#### INSTRUCTIONS TO FOLLOW
Your answer should be one number, the count of lines in the records that carry the string "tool".

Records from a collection
● ● ● ●

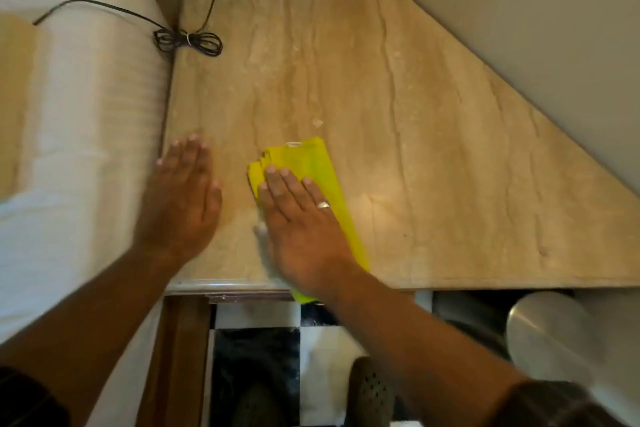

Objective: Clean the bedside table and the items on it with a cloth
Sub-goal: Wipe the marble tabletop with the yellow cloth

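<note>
Left of the veined stone bedside table (pixel 433 135), ribbed white bedding (pixel 79 107) is seen. On its near-left corner the left hand (pixel 180 199) is laid flat, fingers straight; beside it, a folded yellow cloth (pixel 322 170) is pressed by the flat right hand (pixel 299 222).

A black cable (pixel 188 40), its slack coiled and tied into a bundle, lies at the table's far left corner, one end trailing onto the white bedding (pixel 79 121); a black-and-white checkered floor (pixel 263 340) shows below the near edge; a silvery round bin (pixel 550 333) stands at the lower right.
</note>
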`<state>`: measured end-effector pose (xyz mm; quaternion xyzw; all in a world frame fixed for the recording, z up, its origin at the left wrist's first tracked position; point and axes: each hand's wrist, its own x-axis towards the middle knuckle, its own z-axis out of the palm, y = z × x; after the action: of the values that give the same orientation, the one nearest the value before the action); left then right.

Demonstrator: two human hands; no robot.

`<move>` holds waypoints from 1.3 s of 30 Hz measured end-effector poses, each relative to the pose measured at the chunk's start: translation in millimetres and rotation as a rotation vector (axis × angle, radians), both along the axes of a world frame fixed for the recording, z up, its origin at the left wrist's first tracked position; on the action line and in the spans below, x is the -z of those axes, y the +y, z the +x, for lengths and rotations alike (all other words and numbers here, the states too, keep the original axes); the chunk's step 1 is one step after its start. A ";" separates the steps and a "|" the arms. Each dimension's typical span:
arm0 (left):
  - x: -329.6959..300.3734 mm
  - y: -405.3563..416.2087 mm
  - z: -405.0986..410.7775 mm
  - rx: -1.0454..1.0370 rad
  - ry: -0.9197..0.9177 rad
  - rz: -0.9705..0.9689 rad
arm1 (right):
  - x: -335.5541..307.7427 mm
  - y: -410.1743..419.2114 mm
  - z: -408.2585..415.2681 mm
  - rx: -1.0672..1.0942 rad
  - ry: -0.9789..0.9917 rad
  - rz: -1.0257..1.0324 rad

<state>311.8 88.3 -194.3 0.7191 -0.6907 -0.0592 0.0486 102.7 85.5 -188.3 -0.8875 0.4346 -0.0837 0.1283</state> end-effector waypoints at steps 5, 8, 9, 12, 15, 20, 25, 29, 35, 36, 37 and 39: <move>-10.0 -2.0 -5.1 -0.022 0.033 0.036 | -10.5 -21.5 -174.8 0.468 0.158 0.045; -9.9 -3.8 -11.3 0.012 0.028 -0.002 | -12.6 -32.3 -203.1 0.739 0.181 0.034; -9.8 -4.7 -12.6 0.038 0.022 -0.022 | -11.0 -32.5 -194.7 0.791 0.168 0.027; -6.5 -7.6 -10.4 0.148 0.022 -0.039 | -8.9 -11.8 -128.5 0.809 0.071 0.023; -3.6 -11.3 -4.9 0.221 0.018 -0.009 | -7.4 38.9 -7.5 0.518 -0.005 0.033; -1.5 -11.0 1.7 0.243 0.002 -0.020 | -4.1 48.7 31.1 0.144 0.031 0.017; -2.6 -9.7 1.5 0.222 0.020 0.006 | -6.0 30.5 -157.2 0.360 0.175 0.005; -1.2 -10.2 -2.0 0.210 0.031 -0.016 | -10.2 21.4 -194.7 0.727 0.223 0.052; -3.3 -9.2 -5.3 0.196 0.020 0.016 | -8.8 38.8 -31.1 0.506 0.074 0.071; -4.1 -9.8 -5.2 0.196 0.020 0.011 | -9.0 37.4 -18.2 0.460 0.072 0.057; -4.5 -9.6 -4.3 0.197 0.016 0.005 | -9.2 34.1 -15.2 0.410 0.067 0.049; -4.9 -10.3 -2.3 0.199 0.026 -0.002 | -8.9 24.5 -36.4 0.249 0.098 0.024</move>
<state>309.5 78.0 -189.4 0.6460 -0.7581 -0.0726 0.0522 66.3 110.0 -179.4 -0.8280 0.5483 -0.0501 0.1061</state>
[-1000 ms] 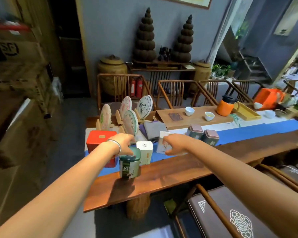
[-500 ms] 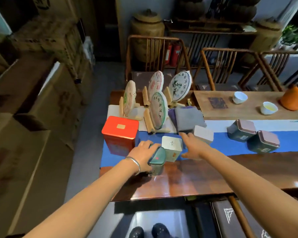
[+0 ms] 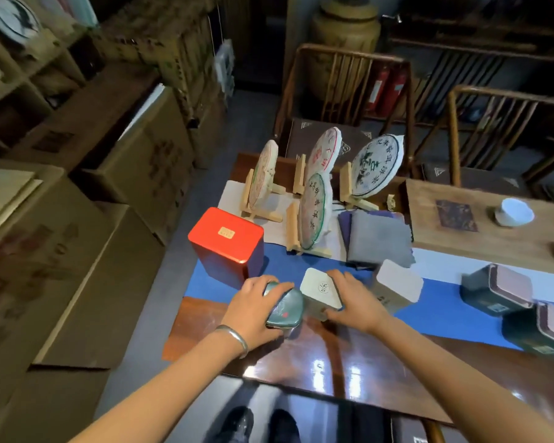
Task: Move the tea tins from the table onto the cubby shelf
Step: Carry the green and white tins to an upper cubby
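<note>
My left hand grips a green tea tin that stands at the near left of the wooden table. Right beside it, my right hand closes around a small white tin. Another white tin stands just right of that hand. A large red tin sits behind my left hand on the blue runner. Two dark green tins with pink lids stand at the right. The cubby shelf is at the far upper left.
Round tea cakes on wooden stands and a grey cloth crowd the table behind the tins. A tea tray with white cups lies to the right. Cardboard boxes fill the floor on the left. Wooden chairs stand behind the table.
The view has tilted down and closed in on the table. My right hand slid left from the far white tin onto the small white tin. My left hand stays on the green tin.
</note>
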A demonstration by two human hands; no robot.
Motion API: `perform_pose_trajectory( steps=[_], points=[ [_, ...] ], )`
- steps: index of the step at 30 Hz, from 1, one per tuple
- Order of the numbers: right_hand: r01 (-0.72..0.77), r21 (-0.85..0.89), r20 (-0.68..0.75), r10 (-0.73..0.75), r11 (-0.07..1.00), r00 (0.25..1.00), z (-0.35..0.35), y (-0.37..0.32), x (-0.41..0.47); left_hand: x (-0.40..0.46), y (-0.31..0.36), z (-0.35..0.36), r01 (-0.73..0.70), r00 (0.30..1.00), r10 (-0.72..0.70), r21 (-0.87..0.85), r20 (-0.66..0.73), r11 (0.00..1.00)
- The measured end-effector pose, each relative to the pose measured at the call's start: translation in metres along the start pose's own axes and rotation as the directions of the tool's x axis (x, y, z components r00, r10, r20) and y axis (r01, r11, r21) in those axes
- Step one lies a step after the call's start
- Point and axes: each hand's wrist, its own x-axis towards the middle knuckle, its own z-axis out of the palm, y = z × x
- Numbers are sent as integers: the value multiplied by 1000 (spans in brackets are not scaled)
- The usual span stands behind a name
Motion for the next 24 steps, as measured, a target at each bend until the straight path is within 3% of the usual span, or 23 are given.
perform_pose_trajectory(
  steps=[10, 17, 24],
  points=[
    [91, 149, -48, -85, 985, 995, 9, 8, -5, -17, 19, 3, 220, 975, -220, -8, 11, 975],
    [214, 50, 108, -218, 976, 970, 15, -12, -14, -61, 7, 0, 312, 950, -312, -62, 11, 948],
    [425, 28, 217, -421, 905, 881, 38, -93, -11, -163, -22, -14, 509, 857, -515, -112, -34, 854]
  ],
)
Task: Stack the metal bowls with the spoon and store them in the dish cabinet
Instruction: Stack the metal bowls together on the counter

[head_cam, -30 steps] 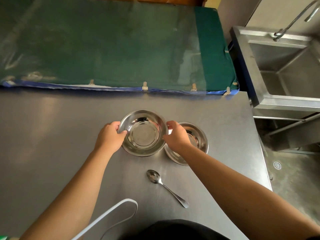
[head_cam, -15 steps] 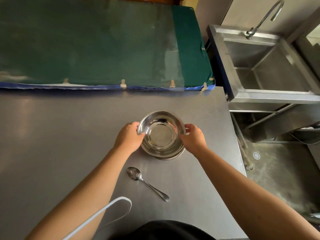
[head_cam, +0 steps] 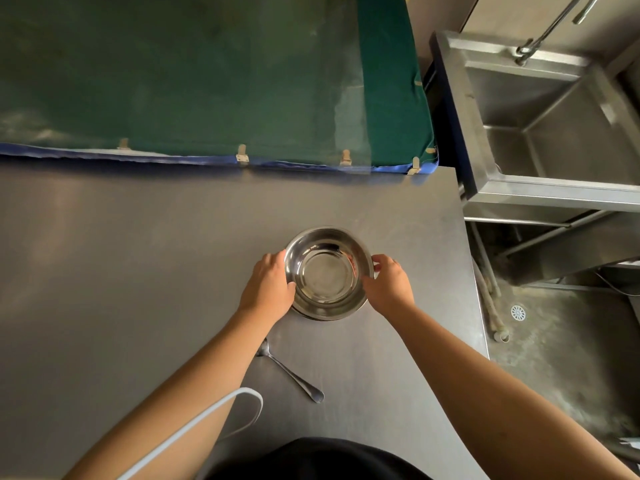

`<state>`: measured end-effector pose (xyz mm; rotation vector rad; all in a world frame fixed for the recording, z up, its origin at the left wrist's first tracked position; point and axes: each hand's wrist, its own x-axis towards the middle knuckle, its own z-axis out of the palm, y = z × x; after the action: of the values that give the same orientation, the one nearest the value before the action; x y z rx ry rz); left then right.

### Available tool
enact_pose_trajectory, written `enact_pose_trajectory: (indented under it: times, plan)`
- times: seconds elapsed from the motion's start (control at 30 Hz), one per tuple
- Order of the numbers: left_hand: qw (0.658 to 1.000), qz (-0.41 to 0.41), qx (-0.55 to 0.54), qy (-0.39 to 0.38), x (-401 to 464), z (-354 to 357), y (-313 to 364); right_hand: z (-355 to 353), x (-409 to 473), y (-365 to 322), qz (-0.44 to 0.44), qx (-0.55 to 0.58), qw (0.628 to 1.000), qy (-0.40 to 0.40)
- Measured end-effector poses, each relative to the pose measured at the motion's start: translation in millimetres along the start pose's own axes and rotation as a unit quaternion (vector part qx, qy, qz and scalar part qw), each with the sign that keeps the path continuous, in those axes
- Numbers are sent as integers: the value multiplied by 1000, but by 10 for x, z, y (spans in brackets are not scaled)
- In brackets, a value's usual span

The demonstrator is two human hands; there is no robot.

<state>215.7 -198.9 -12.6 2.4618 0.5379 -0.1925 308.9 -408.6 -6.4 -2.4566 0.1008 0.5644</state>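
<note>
Desk (head_cam: 121,271): grey brushed-metal top, dull reflections on the far left. Stacked metal bowls (head_cam: 327,273) sit on it between the left hand (head_cam: 268,287) and the right hand (head_cam: 389,284), upper bowl nested in a lower one whose rim shows at the near edge. Spoon (head_cam: 291,372) lies flat on the desk behind the left hand, bowl end partly hidden under that forearm, handle pointing toward the right forearm. Green mat (head_cam: 207,74) with a blue edge lies beyond both hands.
</note>
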Motion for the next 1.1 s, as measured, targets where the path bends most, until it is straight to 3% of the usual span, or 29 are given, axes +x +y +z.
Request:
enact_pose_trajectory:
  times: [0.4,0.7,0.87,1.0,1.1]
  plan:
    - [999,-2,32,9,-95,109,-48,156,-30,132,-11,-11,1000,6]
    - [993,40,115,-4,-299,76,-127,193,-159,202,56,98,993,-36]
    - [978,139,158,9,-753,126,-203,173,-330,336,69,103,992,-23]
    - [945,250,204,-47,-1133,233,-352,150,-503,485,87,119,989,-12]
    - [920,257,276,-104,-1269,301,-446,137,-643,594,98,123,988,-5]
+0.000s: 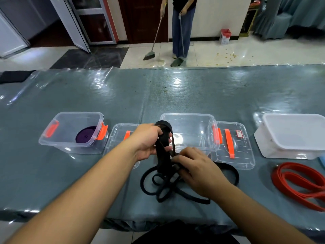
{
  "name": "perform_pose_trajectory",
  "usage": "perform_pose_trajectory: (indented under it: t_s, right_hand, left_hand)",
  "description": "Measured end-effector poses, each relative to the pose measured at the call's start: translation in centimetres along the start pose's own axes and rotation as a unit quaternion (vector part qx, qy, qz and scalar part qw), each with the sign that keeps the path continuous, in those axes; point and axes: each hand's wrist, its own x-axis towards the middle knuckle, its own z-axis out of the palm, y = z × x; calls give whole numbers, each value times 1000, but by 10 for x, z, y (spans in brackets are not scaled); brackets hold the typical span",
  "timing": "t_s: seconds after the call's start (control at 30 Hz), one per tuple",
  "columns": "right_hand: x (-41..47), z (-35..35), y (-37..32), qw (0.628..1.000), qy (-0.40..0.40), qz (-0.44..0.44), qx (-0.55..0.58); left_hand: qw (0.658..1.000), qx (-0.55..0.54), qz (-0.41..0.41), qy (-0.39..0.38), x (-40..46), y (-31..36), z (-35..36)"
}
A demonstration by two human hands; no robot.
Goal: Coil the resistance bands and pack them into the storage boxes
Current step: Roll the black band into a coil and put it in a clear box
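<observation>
My left hand point(149, 141) grips a folded bundle of the black resistance band point(162, 155), held upright above the table. My right hand point(195, 171) pinches a strand of the same band just below; the rest lies in loose loops on the table beneath both hands. A clear storage box point(189, 118) with orange latches stands open right behind my hands. Another clear box point(52, 141) at the left holds a coiled purple band point(86, 136). A red band point(299, 184) lies in loose loops at the right.
Two clear lids point(246, 155) point(116, 136) with orange handles lie beside the boxes. A white box point(274, 148) stands at the far right. The table point(175, 95) wears a shiny plastic cover. Beyond it a person point(181, 23) sweeps the tiled floor with a broom.
</observation>
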Motion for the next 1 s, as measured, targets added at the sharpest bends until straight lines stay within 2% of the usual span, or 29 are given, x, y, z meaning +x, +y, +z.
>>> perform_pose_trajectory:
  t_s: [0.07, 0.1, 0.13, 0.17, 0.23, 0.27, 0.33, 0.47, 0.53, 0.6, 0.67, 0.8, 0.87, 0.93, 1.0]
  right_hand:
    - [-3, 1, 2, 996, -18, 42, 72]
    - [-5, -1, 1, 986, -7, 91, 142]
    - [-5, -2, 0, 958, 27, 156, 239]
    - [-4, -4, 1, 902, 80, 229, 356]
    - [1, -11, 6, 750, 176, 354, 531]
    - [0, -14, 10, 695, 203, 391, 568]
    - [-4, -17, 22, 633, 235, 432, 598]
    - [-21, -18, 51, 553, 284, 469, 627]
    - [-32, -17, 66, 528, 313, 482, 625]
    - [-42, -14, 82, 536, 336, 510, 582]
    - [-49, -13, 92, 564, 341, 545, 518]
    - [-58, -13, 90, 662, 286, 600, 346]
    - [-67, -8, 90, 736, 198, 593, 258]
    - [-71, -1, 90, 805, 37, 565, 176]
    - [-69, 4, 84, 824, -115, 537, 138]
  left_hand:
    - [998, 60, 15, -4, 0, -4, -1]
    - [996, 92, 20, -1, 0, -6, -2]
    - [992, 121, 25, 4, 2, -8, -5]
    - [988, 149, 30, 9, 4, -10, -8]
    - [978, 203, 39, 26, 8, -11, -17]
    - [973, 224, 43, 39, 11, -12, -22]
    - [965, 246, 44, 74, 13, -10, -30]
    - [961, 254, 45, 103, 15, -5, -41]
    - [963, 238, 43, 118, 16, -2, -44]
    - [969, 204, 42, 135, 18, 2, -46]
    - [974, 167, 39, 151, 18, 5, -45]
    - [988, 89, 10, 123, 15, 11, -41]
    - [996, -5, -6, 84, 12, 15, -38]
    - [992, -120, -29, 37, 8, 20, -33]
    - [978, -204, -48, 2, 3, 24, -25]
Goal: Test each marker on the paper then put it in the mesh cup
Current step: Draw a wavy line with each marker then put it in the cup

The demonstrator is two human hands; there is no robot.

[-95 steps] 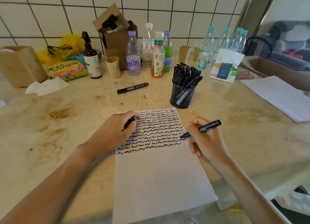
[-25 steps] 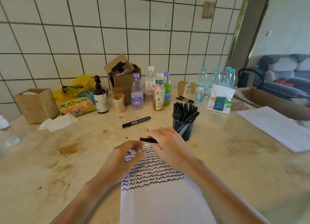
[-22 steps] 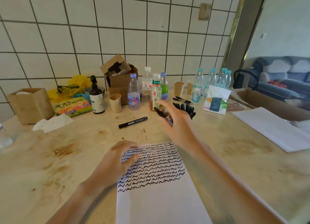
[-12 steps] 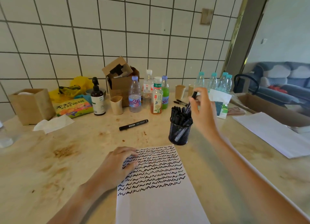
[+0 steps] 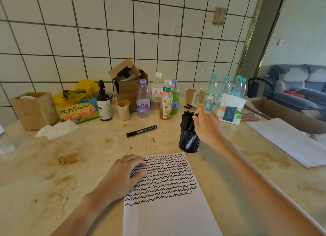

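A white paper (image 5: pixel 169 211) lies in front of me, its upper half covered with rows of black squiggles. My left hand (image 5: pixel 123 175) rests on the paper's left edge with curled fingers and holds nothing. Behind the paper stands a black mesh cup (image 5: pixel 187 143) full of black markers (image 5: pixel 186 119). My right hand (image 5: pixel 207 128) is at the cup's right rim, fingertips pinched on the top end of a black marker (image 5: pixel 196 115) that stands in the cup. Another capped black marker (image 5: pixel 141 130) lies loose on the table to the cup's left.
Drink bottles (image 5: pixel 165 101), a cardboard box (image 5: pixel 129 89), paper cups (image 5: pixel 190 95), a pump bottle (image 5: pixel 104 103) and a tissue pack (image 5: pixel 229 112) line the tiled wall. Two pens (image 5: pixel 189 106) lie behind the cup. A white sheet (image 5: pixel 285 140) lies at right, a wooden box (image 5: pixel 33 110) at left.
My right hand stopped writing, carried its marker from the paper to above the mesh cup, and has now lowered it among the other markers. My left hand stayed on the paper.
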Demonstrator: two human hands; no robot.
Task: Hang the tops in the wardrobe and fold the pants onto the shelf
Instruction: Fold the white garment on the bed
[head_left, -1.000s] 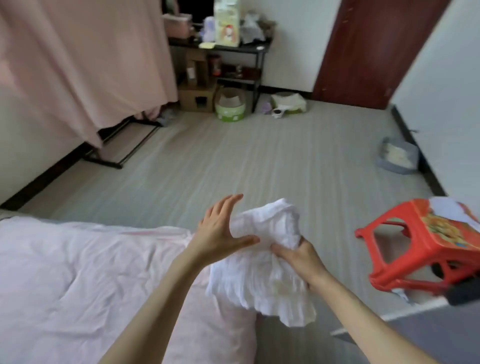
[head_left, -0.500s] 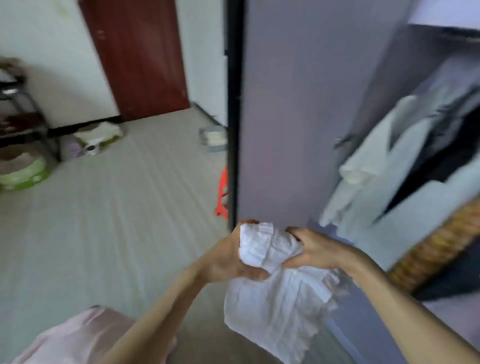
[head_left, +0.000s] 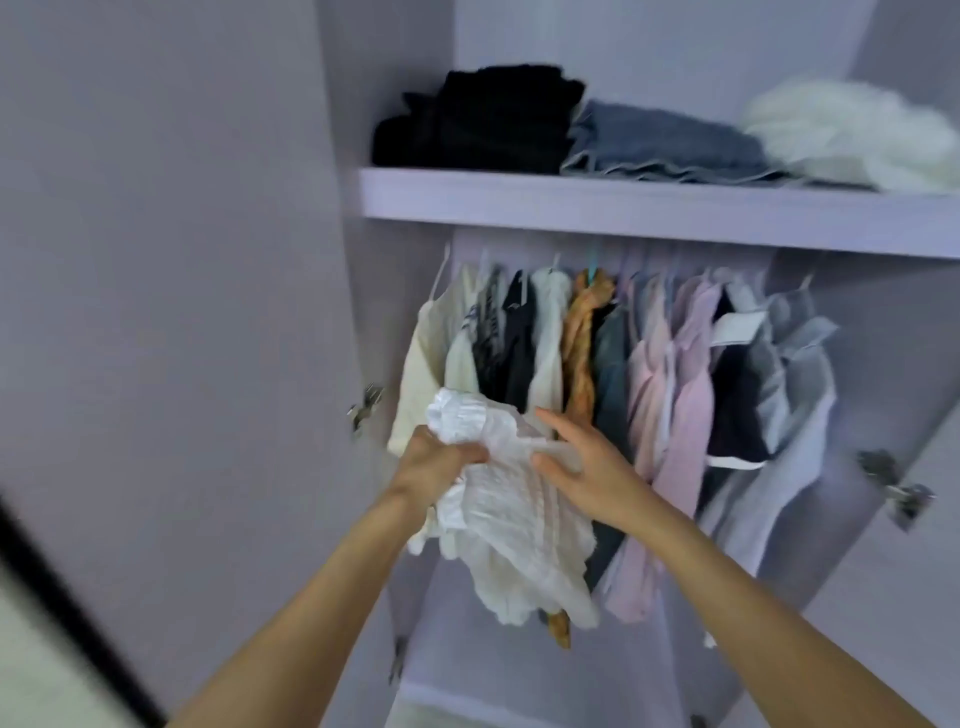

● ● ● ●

#### OUTPUT OF THE TASK
2